Solar Impulse Aims For 1,500-Mile Flight
It has already set three world records and now the solar- and battery-powered aircraft Solar Impulse will attempt a two-day flight covering 1,500 miles flying out of Switzerland for Morocco. That flight is scheduled for May or June. The aircraft will stop in Spain so the crew can switch pilots and won't use a single drop of fuel during the flight. Solar Impulse has already set endurance and altitude records during an earlier 26-plus-hour flight and another record earned in 2010 for manned flight powered only by sunlight. The Solar Impulse team is stepping up toward significantly higher goals.

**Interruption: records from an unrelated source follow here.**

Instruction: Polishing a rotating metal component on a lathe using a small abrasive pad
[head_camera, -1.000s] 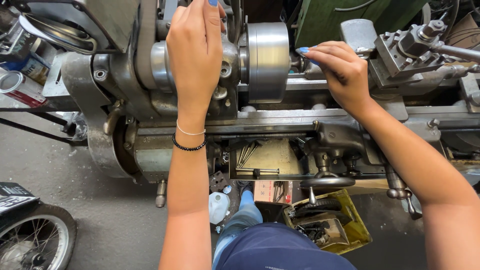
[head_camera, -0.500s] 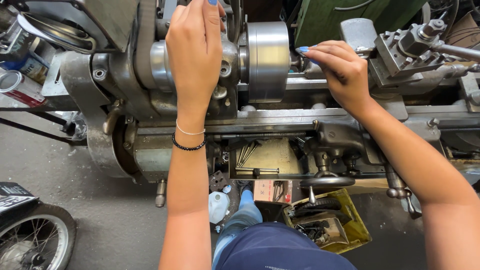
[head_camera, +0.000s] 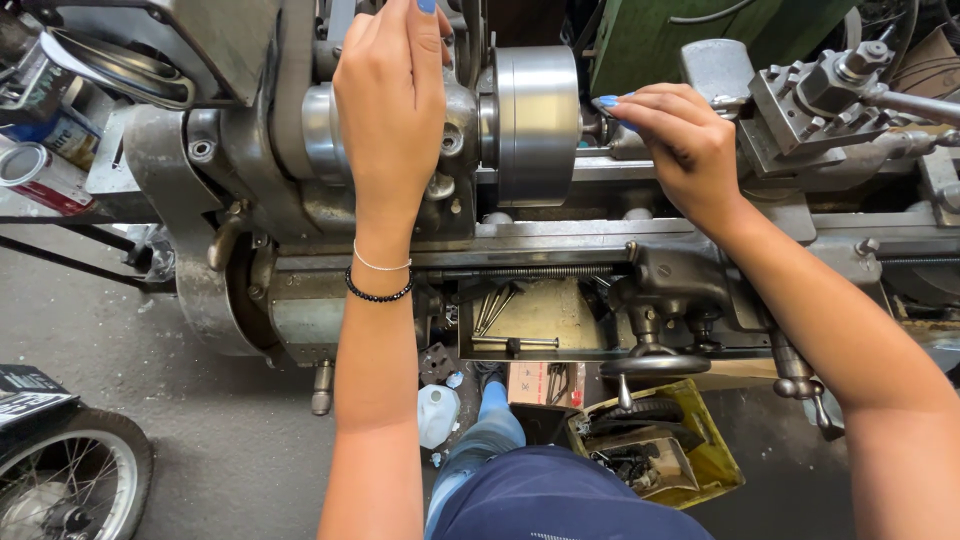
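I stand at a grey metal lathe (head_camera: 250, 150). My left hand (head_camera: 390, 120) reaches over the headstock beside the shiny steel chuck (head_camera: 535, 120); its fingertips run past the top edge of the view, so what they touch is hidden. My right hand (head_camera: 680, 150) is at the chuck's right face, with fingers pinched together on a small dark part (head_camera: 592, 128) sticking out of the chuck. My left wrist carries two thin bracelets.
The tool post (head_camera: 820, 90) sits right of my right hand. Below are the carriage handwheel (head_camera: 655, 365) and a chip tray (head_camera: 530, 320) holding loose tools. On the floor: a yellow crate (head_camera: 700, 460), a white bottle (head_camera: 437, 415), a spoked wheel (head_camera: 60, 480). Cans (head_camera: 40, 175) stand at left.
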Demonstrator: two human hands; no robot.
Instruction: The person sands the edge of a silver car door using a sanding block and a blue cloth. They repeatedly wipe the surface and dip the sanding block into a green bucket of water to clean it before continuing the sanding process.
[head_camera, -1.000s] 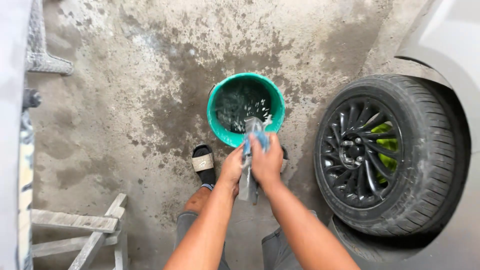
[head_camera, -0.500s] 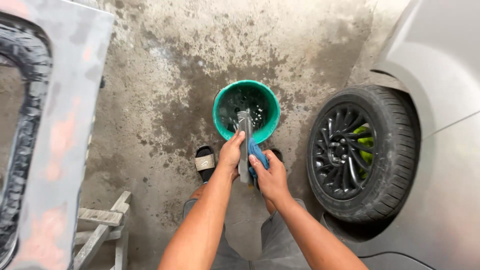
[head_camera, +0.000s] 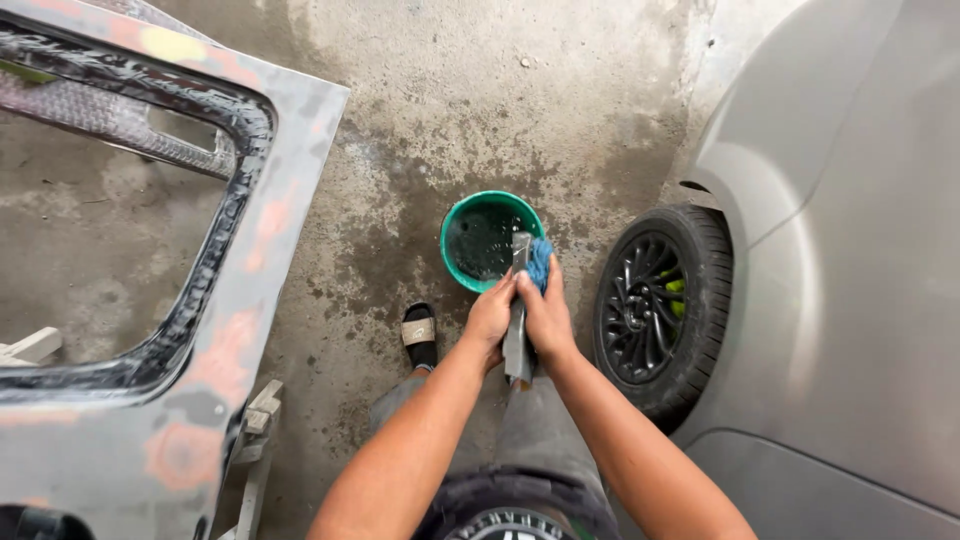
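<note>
Together, both hands closed around one long grey strip (head_camera: 517, 335), held upright over the lap. Left hand (head_camera: 490, 315) wrapped about the strip's middle from its left side, fingers curled shut on it. Right hand (head_camera: 546, 318) clamped against the strip's right side, also pinching a blue cloth (head_camera: 540, 262) bunched at the strip's upper end. Hard to tell what the strip is made of; flat, narrow, dull grey, its lower end reaching just below the hands. Upper end of strip and cloth overlapping the near rim of a green bucket (head_camera: 456, 262), round, standing on the floor just beyond the hands, dark water inside. Wet, stained concrete floor (head_camera: 420, 150) all around the bucket, darker where damp. Below left of the bucket, a foot in a black sandal (head_camera: 419, 333), just beside the left forearm. Grey trousers under the arms. To the right, a black car wheel (head_camera: 660, 310) under a grey car body (head_camera: 850, 250), near the right hand but apart from it. To the left, a sanded grey car door (head_camera: 250, 300) with orange patches and an open window frame, well apart from the hands.
</note>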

The aircraft has a 208-foot span that carries more than 3,500 pounds. Solar cells on the wings collect power for four electric motors that drive the aircraft to roughly 43 miles per hour. Excess energy is stored in batteries for use at night. Ultimately, the builders of Solar Impulse aim to prove the system's potential by flying it around the world. They have tentatively set 2014 for that trip. This Switzerland-to-Morocco trip "will serve as a dress rehearsal" for that flight. It allows the team to gather real-world experience operating with international airports and integrating into traffic patterns. Morocco was chosen as a destination in part because the country plans to build five solar complexes generating a total 2000 megawatts of power by the year 2020, according to the Solar Impulse team.